Problem description
From the top of the records below, return each line exactly, ending with the line that contains "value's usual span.".

Source data
= = = = = = =
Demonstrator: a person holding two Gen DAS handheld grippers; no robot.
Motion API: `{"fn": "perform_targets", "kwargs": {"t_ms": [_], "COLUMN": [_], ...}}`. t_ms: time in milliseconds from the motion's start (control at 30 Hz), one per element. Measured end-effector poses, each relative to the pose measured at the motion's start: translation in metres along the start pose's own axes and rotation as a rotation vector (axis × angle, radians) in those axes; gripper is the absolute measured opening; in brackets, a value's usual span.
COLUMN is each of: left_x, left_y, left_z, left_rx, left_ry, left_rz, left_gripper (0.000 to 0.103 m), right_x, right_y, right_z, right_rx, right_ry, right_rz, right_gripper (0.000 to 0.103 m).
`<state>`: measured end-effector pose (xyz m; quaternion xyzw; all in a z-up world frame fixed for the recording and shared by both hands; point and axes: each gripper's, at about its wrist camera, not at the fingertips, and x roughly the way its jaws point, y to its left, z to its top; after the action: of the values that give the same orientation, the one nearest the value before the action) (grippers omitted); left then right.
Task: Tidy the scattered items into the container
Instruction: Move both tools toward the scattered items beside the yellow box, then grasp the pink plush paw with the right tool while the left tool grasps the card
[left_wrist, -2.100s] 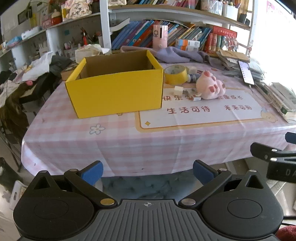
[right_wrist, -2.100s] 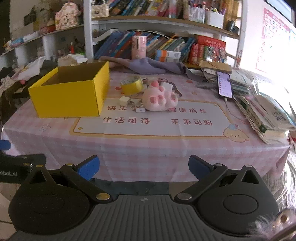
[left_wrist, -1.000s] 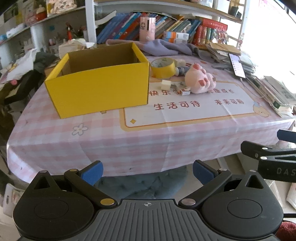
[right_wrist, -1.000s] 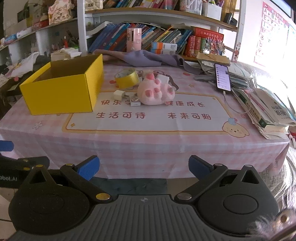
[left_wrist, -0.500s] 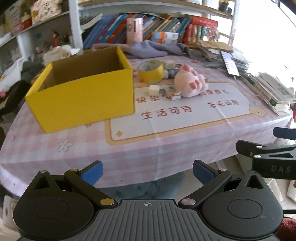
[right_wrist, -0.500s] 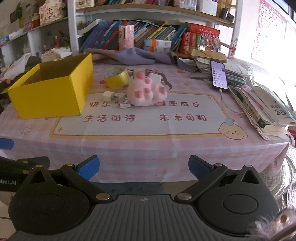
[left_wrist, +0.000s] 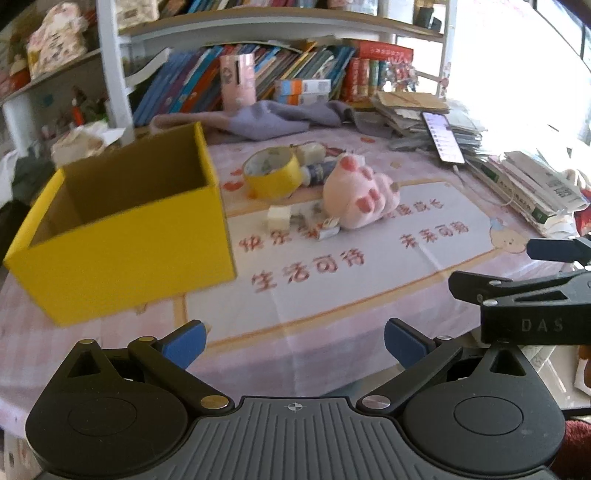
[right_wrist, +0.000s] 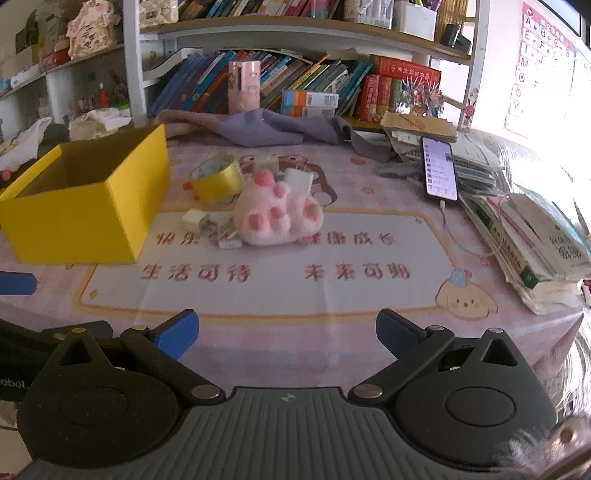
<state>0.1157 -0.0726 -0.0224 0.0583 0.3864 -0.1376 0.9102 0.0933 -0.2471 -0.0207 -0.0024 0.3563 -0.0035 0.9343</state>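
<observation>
Yellow box, open top, pink plush paw

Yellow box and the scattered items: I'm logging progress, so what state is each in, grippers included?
Yellow box: open-topped, nothing visible inside.
Tape roll: on the table, outside the box.
Pink plush paw: on the table, untouched.
Phone: screen lit.
Left gripper: open.
Right gripper: open.

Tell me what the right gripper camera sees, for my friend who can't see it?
An open right gripper faces a pink table holding a yellow box, a yellow tape roll and a pink plush paw, with bookshelves behind.
</observation>
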Motion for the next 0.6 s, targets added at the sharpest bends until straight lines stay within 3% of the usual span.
{"fn": "perform_targets", "kwargs": {"t_ms": [267,600], "left_x": [0.028,0.066], "left_y": [-0.022,-0.035], "left_z": [0.035,0.068], "left_rx": [0.049,-0.007], "left_ry": [0.029,0.082], "left_rz": [-0.031,-0.025], "left_gripper": [0.103,0.103], "right_x": [0.021,0.078], "right_y": [-0.029,-0.051], "right_z": [0.041,0.081], "right_rx": [0.001,-0.070], "right_ry": [-0.050,0.015], "right_rz": [0.092,0.201], "right_gripper": [0.102,0.102]}}
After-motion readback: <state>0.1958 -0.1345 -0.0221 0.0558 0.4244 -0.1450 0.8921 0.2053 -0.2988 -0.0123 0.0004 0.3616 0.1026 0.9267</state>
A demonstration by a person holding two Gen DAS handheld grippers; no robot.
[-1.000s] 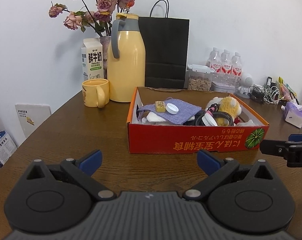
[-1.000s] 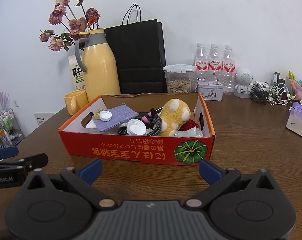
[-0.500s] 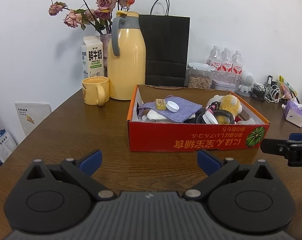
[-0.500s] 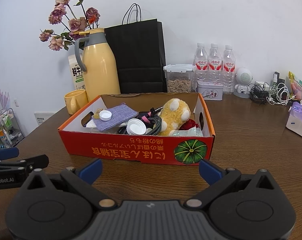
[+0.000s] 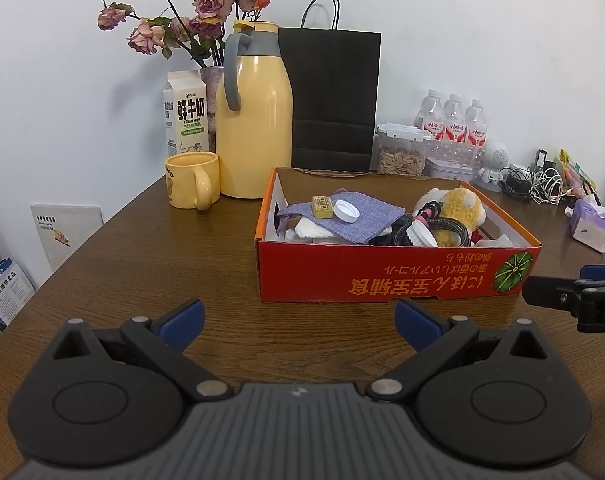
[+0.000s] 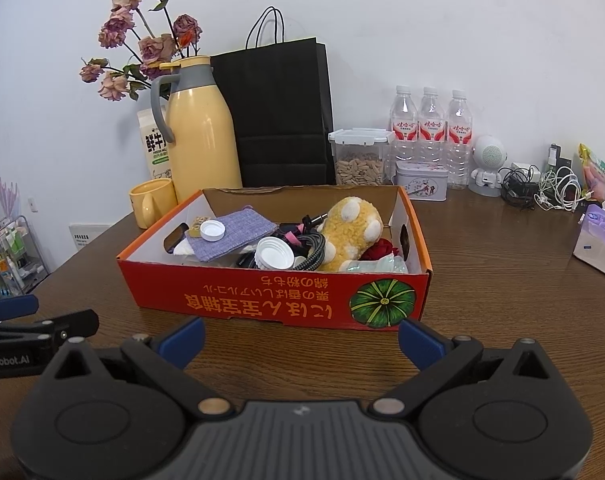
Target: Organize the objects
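Right wrist: red box [image 6: 278,300] long side faces fingers [image 6: 182,338].

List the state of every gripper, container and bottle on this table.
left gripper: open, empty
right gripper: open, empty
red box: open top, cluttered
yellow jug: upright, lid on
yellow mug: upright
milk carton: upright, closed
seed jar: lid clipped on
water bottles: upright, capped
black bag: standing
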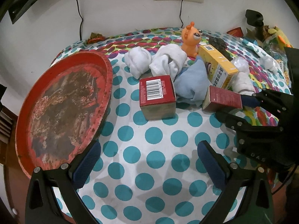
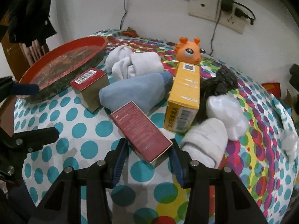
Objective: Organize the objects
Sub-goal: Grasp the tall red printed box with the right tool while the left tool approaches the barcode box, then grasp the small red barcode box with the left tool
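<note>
A long dark-red box [image 2: 141, 130] lies on the dotted tablecloth with its near end between the fingers of my right gripper [image 2: 148, 149], which is open around it; whether the pads touch it I cannot tell. It also shows in the left wrist view [image 1: 223, 99] with the right gripper [image 1: 248, 102] at its end. My left gripper [image 1: 149, 158] is open and empty over bare cloth, beside the red round tray [image 1: 61, 110]. A red barcode box [image 1: 157, 97], a yellow box [image 2: 184, 100], a blue cloth [image 2: 134, 91], white socks [image 2: 130, 65] and an orange toy [image 2: 189, 51] lie behind.
The red tray [image 2: 61, 63] sits at the table's left edge. A black bag [image 2: 218, 82] and more white socks [image 2: 207, 141] lie right of the yellow box. Wall sockets with cables [image 2: 216, 13] are behind the table. Clutter fills the far right corner [image 1: 271, 35].
</note>
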The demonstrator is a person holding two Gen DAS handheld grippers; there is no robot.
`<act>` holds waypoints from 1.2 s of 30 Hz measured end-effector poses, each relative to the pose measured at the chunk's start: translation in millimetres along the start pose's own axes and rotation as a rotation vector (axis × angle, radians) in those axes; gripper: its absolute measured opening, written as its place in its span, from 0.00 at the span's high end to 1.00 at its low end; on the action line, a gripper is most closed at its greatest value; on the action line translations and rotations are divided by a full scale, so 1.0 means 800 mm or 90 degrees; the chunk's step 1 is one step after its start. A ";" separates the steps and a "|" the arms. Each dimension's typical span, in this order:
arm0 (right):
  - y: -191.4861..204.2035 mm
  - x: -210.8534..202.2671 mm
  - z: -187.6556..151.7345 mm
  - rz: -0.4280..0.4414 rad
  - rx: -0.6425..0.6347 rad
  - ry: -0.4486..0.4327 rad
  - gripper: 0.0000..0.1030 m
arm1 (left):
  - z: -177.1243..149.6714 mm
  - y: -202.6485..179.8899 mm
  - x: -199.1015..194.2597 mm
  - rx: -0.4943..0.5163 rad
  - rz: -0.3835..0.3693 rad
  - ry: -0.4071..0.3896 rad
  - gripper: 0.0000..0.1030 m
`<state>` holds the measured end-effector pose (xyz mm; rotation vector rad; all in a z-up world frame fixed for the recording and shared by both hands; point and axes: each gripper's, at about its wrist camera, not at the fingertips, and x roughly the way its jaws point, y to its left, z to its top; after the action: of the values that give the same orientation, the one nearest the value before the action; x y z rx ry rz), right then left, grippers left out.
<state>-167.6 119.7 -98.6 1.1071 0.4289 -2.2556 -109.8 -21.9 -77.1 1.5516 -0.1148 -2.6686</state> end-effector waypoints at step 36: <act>-0.017 -0.022 -0.025 0.058 0.079 -0.034 0.71 | 0.018 0.015 -0.003 -0.054 -0.108 -0.030 0.04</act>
<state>-155.7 146.8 -96.3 1.1018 0.2144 -2.2513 -120.9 -33.3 -67.3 1.5377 0.1312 -2.7974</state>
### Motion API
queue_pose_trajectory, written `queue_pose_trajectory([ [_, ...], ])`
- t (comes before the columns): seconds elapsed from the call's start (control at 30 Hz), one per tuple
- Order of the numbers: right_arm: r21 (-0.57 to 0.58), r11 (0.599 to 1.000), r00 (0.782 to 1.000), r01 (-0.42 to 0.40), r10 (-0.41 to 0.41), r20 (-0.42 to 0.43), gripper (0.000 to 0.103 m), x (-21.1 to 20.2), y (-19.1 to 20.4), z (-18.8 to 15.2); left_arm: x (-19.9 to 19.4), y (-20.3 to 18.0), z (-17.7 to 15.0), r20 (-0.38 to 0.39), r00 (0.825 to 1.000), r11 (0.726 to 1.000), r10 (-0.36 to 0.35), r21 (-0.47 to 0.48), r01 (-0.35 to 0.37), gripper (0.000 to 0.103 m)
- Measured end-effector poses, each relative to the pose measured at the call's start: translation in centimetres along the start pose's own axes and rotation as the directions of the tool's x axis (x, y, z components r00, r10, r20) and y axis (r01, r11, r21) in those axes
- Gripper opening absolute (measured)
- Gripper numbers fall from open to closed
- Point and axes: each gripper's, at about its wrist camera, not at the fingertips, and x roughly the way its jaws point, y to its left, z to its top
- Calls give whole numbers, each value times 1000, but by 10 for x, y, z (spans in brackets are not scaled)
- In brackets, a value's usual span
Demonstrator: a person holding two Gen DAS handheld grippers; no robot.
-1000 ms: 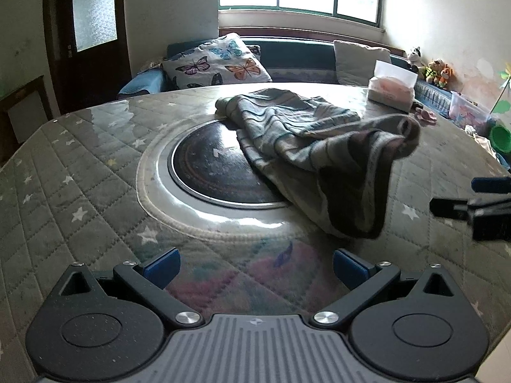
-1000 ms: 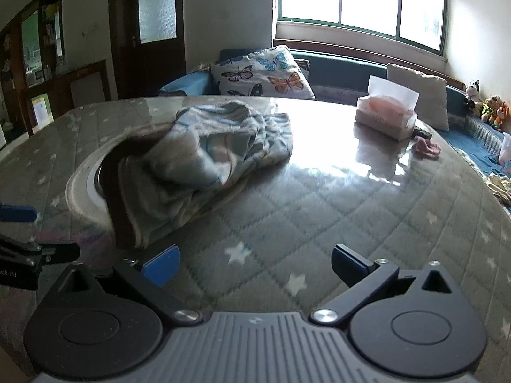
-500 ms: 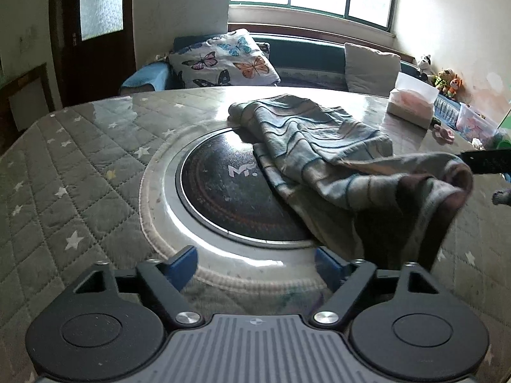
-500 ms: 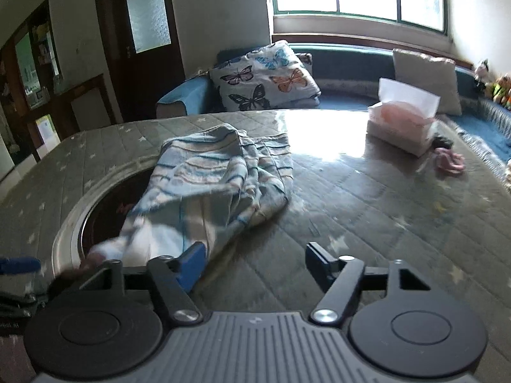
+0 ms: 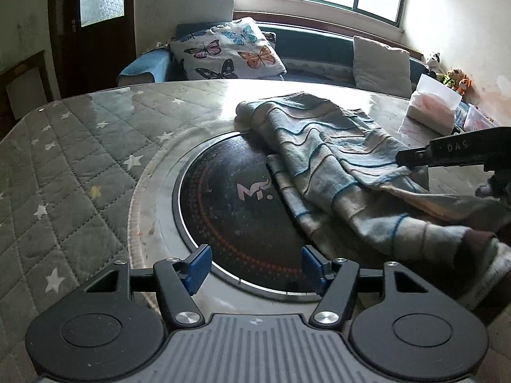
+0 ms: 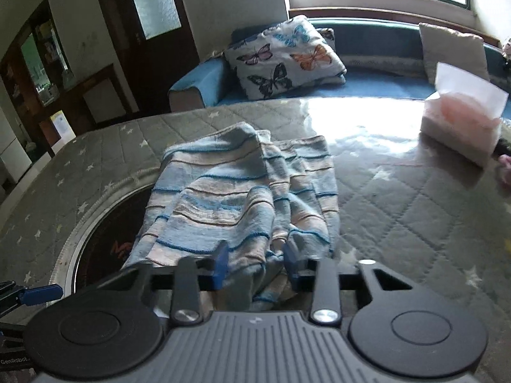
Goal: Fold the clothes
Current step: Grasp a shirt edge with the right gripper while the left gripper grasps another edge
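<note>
A blue and beige striped garment [image 6: 242,191] lies crumpled across the right part of the round table, partly over the dark hotplate [image 5: 230,198]. My right gripper [image 6: 255,266] is at its near edge. Its jaws are closing, and a bunched fold fills the gap with both blue pads against it. From the left wrist, a right finger [image 5: 447,153] pinches the garment [image 5: 335,166] and lifts it slightly. My left gripper [image 5: 255,265] hovers over the hotplate's near rim. Its jaws are closing with nothing between them, and the garment lies just to its right.
A quilted grey cover with stars [image 5: 80,166] spans the table. A tissue box [image 6: 460,127] stands at the far right with a small pink item beside it. Behind the table runs a blue sofa with a butterfly pillow [image 6: 284,57] and a beige cushion [image 5: 380,60].
Both grippers have slid forward to the garment. The right jaws narrowed from wide open onto a fold at its near edge. The left jaws narrowed too, still empty.
</note>
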Motion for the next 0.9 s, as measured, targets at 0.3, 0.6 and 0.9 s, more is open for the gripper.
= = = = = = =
Problem solution
Demonstrator: a person holding two Gen DAS handheld grippers; no robot.
Motion API: `{"fn": "perform_targets", "kwargs": {"t_ms": [_], "COLUMN": [_], ...}}`. t_ms: time in milliseconds from the motion's start (control at 30 Hz), one per element. Measured end-effector poses, each relative to the pose measured at the motion's start: translation in metres along the start pose's own axes and rotation as a rotation vector (axis × angle, radians) in those axes; gripper is the absolute measured opening; in brackets, a value's usual span.

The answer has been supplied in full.